Across the whole listing, copy out every line that includes the string "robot".

══════════

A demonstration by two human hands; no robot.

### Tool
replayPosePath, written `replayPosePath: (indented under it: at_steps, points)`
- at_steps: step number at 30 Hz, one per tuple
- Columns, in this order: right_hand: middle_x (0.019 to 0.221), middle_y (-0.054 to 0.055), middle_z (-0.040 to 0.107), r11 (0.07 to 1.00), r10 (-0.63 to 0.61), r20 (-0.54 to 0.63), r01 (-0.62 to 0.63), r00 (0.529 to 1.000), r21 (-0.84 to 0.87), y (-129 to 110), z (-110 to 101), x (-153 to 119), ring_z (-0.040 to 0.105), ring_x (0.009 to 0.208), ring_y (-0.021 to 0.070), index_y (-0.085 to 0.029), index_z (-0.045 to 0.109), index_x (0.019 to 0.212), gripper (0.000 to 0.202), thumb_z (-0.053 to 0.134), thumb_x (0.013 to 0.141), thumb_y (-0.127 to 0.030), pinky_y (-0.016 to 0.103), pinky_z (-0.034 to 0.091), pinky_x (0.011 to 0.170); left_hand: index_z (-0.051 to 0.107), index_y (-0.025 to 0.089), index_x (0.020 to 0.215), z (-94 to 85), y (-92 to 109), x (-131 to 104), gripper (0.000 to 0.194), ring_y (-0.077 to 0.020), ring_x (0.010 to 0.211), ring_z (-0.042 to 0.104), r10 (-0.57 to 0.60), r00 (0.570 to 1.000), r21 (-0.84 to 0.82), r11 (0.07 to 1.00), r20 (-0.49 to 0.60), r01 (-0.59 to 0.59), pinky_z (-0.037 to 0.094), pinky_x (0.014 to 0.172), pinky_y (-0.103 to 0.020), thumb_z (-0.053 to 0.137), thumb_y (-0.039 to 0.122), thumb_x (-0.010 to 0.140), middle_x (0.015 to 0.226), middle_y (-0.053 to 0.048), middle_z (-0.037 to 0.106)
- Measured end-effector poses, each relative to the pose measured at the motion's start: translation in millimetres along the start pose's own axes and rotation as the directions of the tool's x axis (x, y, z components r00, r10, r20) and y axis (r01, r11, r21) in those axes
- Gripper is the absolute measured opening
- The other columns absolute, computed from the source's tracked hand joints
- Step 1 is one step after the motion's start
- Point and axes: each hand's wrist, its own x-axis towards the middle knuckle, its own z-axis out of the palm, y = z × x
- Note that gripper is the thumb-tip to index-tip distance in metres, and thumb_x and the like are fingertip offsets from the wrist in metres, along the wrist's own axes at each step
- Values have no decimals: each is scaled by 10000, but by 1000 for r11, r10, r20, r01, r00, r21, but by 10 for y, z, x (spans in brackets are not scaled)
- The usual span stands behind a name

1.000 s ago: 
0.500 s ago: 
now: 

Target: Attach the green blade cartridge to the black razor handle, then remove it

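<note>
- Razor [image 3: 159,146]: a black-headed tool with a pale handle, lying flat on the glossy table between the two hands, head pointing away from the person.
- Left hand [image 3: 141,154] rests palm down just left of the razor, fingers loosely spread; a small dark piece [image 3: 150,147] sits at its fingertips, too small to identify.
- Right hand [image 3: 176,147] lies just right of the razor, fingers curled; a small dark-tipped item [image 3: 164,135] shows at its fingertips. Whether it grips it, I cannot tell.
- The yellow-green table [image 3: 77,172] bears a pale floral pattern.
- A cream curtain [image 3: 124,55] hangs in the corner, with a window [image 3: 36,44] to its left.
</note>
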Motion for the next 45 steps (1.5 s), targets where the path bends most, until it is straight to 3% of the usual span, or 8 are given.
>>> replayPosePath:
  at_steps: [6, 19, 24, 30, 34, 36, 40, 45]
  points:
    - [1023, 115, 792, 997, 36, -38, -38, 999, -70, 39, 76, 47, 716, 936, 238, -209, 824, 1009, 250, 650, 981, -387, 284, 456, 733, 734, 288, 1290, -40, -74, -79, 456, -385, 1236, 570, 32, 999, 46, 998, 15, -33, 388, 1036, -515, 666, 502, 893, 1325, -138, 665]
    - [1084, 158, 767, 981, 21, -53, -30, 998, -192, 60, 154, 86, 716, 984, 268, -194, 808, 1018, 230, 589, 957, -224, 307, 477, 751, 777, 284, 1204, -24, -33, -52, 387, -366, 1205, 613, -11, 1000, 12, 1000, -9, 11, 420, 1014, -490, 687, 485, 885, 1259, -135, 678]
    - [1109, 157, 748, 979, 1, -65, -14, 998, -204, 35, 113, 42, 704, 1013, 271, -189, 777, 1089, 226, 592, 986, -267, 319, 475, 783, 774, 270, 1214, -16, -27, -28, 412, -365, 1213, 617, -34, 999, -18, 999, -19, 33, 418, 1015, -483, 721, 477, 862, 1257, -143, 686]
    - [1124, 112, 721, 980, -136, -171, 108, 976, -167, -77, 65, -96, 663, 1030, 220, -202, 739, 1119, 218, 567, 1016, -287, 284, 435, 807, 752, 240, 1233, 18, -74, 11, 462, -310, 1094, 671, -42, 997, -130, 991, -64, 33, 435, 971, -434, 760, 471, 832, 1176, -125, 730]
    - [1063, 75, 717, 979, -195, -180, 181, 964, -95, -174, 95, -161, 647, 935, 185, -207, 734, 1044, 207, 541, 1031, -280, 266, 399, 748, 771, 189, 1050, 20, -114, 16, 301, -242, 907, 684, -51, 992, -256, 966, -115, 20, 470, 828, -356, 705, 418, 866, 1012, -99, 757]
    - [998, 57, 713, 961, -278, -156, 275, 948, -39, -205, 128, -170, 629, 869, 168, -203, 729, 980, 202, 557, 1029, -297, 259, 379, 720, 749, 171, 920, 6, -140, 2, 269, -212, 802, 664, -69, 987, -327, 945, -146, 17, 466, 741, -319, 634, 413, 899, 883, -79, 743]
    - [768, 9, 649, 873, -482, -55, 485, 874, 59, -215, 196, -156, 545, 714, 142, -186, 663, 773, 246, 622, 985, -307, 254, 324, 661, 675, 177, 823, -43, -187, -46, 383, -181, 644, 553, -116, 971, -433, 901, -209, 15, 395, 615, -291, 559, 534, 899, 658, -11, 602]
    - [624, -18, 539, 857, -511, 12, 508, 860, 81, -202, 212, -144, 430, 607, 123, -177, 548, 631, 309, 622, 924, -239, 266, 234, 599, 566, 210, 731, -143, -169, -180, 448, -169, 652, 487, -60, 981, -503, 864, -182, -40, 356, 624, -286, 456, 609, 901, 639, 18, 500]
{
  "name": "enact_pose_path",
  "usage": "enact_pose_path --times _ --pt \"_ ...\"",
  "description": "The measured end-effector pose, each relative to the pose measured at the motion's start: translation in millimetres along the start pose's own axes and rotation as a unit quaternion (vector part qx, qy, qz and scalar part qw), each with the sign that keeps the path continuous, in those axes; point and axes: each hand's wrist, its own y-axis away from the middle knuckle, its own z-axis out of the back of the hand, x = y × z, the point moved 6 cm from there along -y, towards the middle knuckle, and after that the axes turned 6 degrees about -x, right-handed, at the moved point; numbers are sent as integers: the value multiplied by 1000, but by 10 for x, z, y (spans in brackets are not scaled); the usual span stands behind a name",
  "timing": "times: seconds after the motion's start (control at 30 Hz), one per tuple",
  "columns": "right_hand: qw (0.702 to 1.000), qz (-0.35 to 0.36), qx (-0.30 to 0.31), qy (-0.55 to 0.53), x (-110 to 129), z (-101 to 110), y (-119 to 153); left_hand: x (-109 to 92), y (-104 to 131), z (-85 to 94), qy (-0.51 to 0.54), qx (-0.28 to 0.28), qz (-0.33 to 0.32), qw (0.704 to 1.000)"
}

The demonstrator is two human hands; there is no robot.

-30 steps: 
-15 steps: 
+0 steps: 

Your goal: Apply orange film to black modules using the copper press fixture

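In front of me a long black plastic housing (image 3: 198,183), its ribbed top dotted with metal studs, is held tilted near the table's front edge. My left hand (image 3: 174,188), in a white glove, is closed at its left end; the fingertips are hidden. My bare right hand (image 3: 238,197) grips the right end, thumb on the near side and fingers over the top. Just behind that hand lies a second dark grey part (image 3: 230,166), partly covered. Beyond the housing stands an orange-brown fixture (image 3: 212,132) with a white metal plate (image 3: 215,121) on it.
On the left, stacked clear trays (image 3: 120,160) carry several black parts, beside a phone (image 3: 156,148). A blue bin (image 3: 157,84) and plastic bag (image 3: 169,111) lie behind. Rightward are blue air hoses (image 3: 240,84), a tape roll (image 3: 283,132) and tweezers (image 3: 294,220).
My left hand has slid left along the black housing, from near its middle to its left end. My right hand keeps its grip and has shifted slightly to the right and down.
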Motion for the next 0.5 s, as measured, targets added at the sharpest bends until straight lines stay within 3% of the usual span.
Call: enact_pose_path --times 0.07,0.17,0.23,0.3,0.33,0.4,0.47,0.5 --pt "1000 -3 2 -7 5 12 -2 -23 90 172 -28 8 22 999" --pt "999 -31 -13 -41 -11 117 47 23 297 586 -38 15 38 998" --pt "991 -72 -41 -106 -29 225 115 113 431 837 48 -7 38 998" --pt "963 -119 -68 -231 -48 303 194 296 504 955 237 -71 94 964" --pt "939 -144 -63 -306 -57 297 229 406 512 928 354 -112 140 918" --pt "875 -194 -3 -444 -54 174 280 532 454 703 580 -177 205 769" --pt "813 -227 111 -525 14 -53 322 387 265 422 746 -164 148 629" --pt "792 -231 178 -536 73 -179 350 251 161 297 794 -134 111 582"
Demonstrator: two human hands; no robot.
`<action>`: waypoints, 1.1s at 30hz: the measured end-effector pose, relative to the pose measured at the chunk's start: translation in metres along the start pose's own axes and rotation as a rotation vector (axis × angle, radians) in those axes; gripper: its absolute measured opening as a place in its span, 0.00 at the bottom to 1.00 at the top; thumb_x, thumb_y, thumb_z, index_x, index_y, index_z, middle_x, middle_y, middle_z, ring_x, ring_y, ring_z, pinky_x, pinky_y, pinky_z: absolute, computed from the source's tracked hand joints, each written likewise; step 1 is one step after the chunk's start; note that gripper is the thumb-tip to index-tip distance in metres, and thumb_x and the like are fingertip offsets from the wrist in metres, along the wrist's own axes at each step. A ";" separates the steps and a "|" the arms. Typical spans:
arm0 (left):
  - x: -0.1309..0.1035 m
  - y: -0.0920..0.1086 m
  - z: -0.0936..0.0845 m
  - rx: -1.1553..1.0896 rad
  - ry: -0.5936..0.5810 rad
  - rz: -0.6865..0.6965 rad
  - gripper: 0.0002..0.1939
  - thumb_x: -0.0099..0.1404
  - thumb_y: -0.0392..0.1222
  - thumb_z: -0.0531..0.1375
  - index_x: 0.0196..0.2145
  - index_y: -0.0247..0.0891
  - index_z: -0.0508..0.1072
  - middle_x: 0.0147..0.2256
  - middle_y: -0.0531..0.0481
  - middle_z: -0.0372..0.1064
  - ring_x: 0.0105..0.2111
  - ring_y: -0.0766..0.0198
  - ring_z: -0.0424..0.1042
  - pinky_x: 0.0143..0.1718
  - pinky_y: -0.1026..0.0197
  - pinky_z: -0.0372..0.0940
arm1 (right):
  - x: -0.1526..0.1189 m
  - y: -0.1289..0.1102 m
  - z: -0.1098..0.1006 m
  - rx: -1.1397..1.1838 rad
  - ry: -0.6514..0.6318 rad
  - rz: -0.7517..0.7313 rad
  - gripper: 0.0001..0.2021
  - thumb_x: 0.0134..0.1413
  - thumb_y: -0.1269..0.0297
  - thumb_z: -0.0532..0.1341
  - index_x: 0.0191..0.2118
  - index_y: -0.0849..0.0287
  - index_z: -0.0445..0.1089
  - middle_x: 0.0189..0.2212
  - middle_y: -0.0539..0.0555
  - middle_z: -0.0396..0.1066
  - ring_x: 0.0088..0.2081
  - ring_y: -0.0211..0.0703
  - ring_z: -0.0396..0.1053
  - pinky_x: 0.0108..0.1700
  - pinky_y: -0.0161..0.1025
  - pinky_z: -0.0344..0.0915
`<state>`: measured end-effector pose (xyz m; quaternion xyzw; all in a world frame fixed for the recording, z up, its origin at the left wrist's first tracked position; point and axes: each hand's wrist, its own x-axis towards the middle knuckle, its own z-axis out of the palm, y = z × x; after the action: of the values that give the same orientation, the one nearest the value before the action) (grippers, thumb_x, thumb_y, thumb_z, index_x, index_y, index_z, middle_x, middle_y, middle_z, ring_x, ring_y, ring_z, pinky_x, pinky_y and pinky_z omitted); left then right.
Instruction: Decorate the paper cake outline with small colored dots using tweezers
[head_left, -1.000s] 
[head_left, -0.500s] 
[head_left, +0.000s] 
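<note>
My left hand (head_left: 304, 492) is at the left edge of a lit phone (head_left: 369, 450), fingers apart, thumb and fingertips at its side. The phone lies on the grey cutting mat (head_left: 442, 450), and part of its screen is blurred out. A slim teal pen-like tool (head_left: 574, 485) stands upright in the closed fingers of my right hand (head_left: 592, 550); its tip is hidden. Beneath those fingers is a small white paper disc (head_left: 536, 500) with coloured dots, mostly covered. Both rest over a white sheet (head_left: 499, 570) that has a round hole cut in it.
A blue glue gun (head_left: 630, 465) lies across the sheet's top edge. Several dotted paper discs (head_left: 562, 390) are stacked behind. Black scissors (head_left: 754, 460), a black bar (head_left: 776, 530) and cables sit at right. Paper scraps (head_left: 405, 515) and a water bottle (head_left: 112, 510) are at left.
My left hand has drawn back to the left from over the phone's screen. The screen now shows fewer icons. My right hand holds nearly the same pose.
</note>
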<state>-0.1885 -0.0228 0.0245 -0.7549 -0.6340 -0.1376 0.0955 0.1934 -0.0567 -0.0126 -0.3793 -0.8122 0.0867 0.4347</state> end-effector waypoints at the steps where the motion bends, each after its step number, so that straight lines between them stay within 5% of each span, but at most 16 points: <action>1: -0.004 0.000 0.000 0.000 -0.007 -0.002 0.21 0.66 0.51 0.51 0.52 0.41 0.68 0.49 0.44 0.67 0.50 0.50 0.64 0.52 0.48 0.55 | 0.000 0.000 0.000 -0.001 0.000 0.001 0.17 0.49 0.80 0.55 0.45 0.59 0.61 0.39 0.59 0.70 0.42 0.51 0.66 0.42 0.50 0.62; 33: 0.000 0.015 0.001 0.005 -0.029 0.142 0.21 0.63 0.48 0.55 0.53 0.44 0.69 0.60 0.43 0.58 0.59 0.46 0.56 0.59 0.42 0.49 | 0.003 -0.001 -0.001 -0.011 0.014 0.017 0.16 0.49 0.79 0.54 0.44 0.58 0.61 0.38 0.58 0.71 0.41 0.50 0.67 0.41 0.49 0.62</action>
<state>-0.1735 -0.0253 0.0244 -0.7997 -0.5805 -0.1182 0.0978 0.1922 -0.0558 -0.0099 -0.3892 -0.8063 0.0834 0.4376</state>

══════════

# Response to the task:
A demonstration by two human hands; no robot.
The demonstrator is two human hands; there is no robot.
Demonstrator: two human hands; no robot.

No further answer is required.